Respectively extracting data features corresponding to the modal data to obtain multi-modal data features;

And taking the first modal data characteristic of the multi-modal data characteristic as an encoder input and/or taking the second modal data characteristic as a decoder prompt word, taking the pronunciation result as a decoder output, and performing autoregressive training on a prediction model of an automatic encoder decoder framework to obtain the pronunciation prediction model.

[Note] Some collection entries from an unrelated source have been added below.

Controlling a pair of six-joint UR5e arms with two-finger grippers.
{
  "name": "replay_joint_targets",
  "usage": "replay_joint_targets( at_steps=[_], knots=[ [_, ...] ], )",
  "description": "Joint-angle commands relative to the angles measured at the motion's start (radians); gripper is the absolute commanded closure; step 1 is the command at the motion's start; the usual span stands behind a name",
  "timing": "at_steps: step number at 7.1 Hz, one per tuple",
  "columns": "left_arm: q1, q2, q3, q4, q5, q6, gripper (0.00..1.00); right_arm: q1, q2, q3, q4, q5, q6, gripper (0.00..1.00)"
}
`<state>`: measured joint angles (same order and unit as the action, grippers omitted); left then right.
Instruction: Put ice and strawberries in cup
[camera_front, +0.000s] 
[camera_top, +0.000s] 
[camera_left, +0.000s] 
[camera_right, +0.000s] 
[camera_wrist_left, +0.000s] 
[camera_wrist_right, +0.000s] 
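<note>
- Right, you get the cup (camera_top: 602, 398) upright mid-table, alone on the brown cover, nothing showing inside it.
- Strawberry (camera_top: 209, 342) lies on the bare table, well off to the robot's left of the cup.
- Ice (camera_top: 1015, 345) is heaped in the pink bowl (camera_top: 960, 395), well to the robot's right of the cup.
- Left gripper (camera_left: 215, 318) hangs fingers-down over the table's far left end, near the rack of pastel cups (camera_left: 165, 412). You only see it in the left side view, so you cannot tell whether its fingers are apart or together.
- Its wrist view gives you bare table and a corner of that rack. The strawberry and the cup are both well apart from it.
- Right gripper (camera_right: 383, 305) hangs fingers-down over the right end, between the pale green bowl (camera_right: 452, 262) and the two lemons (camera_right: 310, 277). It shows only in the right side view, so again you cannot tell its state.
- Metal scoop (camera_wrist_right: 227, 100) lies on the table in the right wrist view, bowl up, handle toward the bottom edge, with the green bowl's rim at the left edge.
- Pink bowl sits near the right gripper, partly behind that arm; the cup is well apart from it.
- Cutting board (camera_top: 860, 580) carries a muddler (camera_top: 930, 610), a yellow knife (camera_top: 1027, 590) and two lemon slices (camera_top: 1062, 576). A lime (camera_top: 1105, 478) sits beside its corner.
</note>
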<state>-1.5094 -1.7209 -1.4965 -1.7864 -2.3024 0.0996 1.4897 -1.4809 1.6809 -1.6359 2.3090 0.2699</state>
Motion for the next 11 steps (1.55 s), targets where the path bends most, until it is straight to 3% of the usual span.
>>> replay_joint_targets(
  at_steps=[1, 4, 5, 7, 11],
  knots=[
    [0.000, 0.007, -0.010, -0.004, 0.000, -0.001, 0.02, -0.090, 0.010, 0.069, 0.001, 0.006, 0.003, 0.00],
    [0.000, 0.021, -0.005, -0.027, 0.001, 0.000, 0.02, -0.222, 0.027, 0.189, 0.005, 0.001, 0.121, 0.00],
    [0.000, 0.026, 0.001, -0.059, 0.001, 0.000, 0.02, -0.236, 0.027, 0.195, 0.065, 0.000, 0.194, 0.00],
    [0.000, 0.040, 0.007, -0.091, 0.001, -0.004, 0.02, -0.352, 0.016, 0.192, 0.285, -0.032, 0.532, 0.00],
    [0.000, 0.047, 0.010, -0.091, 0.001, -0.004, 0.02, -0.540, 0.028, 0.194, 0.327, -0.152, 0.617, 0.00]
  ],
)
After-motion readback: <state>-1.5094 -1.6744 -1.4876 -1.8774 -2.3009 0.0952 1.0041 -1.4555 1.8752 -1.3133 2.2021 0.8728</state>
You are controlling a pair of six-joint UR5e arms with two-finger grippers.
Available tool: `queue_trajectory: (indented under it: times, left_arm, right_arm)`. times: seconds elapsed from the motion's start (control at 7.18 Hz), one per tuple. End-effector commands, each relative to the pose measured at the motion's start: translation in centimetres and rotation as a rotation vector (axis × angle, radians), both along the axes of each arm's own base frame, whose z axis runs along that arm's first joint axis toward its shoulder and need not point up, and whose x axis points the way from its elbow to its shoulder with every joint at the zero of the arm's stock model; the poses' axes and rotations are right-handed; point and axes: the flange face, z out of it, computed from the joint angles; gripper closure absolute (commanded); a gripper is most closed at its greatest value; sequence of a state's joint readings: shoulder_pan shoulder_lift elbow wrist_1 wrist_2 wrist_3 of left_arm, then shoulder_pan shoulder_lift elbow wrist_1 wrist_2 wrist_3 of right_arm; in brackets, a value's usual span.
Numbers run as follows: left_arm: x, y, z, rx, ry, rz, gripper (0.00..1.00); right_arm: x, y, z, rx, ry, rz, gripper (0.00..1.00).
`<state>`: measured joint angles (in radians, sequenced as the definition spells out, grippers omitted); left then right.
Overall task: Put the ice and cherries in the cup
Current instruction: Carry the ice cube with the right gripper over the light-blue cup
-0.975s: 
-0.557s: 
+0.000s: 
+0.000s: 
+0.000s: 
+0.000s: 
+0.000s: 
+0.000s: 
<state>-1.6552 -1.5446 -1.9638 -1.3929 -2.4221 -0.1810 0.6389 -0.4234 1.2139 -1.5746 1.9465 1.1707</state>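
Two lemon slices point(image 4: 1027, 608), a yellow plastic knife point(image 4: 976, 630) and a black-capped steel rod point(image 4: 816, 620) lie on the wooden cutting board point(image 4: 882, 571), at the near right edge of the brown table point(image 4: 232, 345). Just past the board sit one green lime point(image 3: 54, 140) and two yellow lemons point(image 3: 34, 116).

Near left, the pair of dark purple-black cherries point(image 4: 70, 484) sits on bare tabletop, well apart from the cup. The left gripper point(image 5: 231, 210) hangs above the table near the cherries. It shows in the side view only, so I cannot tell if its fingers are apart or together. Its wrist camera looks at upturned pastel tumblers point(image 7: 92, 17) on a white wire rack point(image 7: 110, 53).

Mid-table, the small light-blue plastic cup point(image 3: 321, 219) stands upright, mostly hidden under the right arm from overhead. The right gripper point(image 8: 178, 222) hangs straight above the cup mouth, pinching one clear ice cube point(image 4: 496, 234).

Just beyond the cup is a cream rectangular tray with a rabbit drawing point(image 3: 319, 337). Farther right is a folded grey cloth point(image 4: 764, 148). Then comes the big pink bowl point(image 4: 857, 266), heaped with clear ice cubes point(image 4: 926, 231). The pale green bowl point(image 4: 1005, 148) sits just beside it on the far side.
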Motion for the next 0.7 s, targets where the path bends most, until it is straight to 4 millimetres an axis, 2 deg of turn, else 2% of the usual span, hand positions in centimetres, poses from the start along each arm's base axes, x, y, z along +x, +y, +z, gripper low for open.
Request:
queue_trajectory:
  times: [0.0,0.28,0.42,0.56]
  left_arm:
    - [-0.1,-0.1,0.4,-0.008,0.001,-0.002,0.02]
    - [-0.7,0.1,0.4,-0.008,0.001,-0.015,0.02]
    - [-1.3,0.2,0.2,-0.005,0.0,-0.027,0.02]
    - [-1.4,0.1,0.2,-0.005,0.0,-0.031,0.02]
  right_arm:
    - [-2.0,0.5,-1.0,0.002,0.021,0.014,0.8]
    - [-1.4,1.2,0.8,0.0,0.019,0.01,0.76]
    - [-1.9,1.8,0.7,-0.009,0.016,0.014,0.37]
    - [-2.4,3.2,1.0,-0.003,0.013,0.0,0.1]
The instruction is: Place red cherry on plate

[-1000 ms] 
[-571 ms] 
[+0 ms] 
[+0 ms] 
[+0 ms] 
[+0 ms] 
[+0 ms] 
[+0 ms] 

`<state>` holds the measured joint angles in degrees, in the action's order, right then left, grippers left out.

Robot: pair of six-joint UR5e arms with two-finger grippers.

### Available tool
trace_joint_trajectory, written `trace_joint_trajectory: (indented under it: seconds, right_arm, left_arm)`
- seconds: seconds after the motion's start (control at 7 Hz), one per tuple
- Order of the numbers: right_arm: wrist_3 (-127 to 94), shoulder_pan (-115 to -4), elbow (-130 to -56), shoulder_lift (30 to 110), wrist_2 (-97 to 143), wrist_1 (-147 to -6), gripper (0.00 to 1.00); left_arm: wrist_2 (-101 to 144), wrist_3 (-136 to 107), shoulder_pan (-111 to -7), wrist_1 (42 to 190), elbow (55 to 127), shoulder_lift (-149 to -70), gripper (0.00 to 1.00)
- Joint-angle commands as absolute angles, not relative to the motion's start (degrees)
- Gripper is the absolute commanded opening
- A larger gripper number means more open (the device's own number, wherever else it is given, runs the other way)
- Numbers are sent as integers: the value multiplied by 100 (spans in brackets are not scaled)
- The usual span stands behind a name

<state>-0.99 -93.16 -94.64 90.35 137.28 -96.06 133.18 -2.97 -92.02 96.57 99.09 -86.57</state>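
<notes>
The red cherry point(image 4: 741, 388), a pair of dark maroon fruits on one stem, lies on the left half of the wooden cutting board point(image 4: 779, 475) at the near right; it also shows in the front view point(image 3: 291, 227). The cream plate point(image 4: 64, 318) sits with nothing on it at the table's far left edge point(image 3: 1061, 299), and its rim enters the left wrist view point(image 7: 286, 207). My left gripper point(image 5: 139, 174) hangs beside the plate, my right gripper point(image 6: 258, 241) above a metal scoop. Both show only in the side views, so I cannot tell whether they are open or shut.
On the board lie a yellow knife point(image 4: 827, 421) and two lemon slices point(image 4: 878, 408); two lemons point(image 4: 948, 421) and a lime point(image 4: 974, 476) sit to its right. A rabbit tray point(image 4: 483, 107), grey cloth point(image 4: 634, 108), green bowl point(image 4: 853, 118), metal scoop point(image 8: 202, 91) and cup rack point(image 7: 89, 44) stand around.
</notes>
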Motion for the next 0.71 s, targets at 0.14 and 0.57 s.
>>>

5. A pronunciation prediction device, comprising:

the device comprises an acquisition unit, a prediction unit and a prediction unit, wherein the acquisition unit is used for acquiring data to be predicted and analyzing a data mode of the data to be predicted;

the prediction unit is used for performing pronunciation prediction on the data to be predicted based on a pronunciation prediction model and the data modality to obtain a pronunciation prediction result;

The prediction unit predicts pronunciation of the data to be predicted in the following manner:

6. The apparatus according to claim 5, wherein the prediction unit performs pronunciation prediction on the data to be predicted based on a pronunciation prediction model and the data modality in such a manner that;

7. The apparatus of claim 5, wherein the multimodal data correspondence data modalities include an audio modality and a text modality;

The prediction unit predicts the voice data to be predicted in the following manner:

8. The apparatus of claim 5, wherein the pronunciation prediction model is pre-trained by:

9. An electronic device, comprising:

A processor:

a memory for storing processor-executable instructions;

Wherein the processor is configured to: performing the pronunciation prediction method of any one of claims 1 to 4.

10. A storage medium having instructions stored therein that, when executed by a processor, enable the processor to perform the pronunciation prediction method of any one of claims 1 to 4.